Duchenne muscular dystrophy (DMD) is an X-linked recessive, lethal disorder caused by mutations in the dystrophin gene. Considerable progress has been made both in understanding the function of dystrophin, and in demonstrating the feasibility of gene therapy for DMD. Nonetheless, numerous obstacles remain before gene therapy can be effectively applied to this common genetic disease. These obstacles include a lack of data on the reversibility of the dystrophic pathology, limited ability of viral vectors to carry the enormous dystrophin gene or cDNA, and questions about the effectiveness of inefficient delivery methods of dystrophin vectors. This application proposes to address these concerns by generating several novel strains of transgenic mice.
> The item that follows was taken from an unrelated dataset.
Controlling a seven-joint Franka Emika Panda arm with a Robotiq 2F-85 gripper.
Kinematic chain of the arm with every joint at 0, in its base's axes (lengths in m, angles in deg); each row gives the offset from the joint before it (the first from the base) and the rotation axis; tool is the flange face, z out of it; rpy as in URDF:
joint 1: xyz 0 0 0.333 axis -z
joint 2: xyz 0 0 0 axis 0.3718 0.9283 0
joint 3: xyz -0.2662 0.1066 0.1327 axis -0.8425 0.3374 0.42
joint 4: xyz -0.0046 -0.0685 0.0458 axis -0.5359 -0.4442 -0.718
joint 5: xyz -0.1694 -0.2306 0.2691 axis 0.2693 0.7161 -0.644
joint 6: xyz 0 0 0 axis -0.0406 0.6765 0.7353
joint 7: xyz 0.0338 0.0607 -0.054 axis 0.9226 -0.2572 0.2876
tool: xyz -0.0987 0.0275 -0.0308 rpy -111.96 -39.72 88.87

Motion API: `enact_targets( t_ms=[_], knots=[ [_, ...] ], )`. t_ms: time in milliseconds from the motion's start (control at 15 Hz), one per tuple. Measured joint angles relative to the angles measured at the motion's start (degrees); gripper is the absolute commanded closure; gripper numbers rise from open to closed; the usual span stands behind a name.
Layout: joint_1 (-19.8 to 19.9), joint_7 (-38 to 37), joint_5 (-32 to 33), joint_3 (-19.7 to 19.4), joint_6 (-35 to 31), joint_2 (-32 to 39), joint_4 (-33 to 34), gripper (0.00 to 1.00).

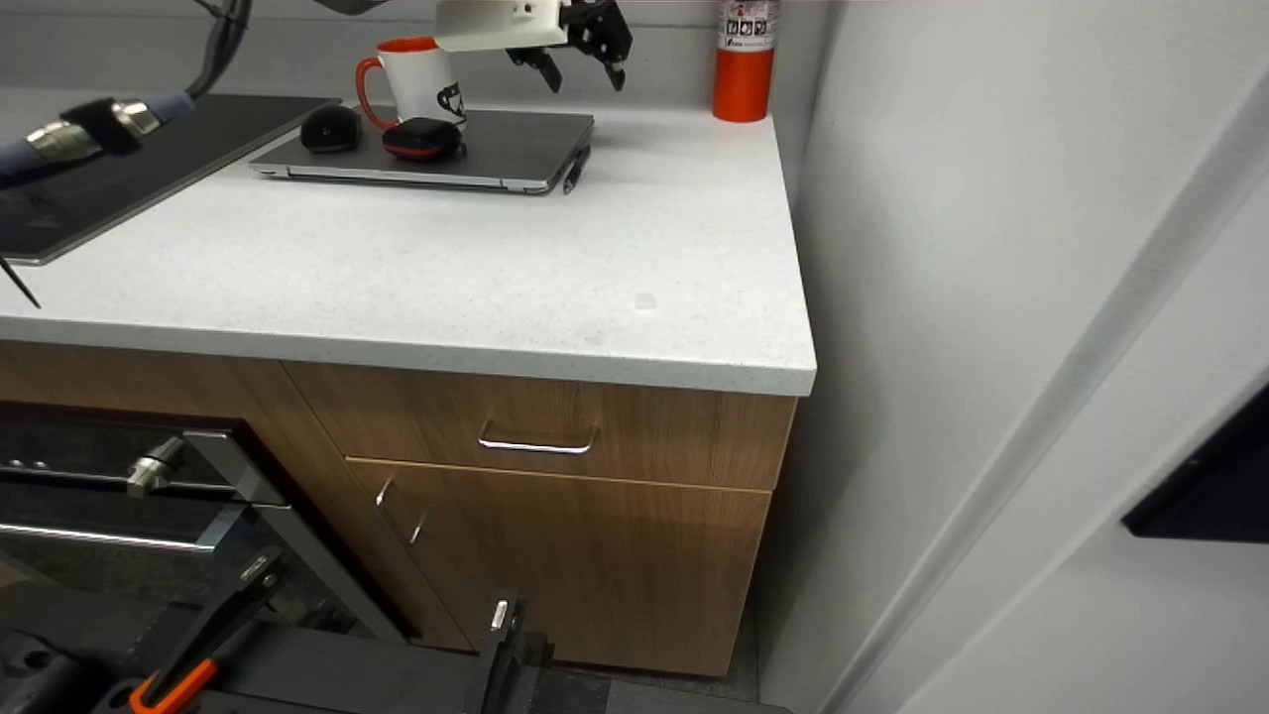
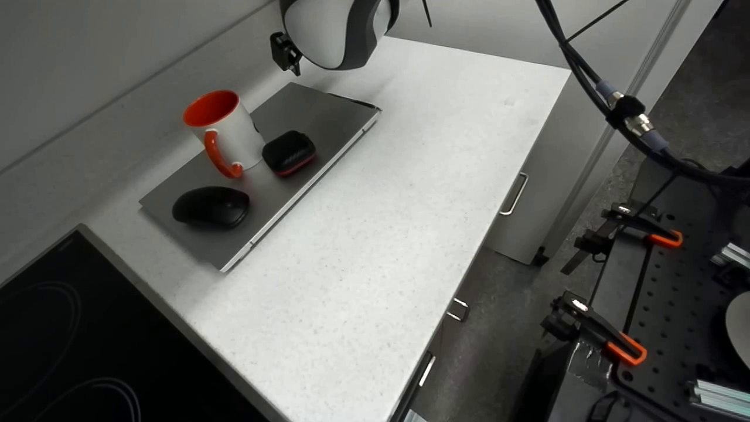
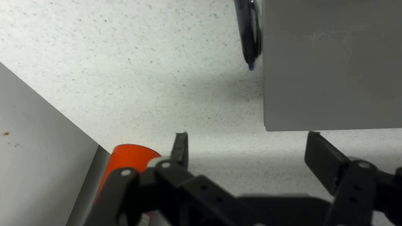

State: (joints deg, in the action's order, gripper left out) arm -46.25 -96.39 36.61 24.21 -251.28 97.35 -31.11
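Overhead: one black two-fingered end effector (image 1: 587, 81), released, its fingers (image 3: 180, 147) spread well apart, hanging above the back edge of the white speckled surface (image 1: 496, 258), near a rear corner of one closed, flat grey laptop (image 2: 263, 190).

Laptop: set along the surface's back edge; just beside its short side, one slim dark pen (image 3: 248, 34) with clip, lying on the surface.

Atop the laptop: one white mug (image 2: 240, 140) with orange-red interior and handle, upright, towards the surface's back edge; one small black case (image 2: 289, 152) with red trim, just beside the mug; one black rounded computer mouse (image 2: 211, 207), at the end nearest one black glass cooktop (image 2: 105, 328) with pale rings.

At the surface's back corner, by one pale grey upright panel (image 1: 922, 198): one red cylinder (image 1: 744, 81) with white printed label, upright.

Beneath the surface's front edge: one brown wood-grain drawer (image 1: 654, 426) with slim metal handle (image 1: 535, 448).

Facing that edge: two black clamps (image 2: 600, 329) with orange handles, on one black perforated plate (image 2: 662, 275).
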Motion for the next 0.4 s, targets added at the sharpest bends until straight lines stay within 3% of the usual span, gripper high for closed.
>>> enact_targets(
  t_ms=[200,400],
  knots=[
    [2.54,-0.07,0.0,2.91,0.0,-0.08,0.91,0.0],
    [2.99,-0.07,0.0,3.38,0.0,-0.09,1.08,0.0]
  ],
)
The ability to modulate the dystrophic phenotype will also be explored using viral delivery of dystrophin and several death protectors to mdx mice, a model for DMD. Transgenic mice that express moderate levels of dystrophin are able to prevent the development of dystrophy in the mdx mouse, a model for DMD. Delivery of adenoviral vectors expressing truncated dystrophins to neonatal, immune tolerant mice can also prevent muscular dystrophy near the site of injection. However, it has not been possible to demonstrate that the pathology can be halted or reversed in adult, dystrophic animals.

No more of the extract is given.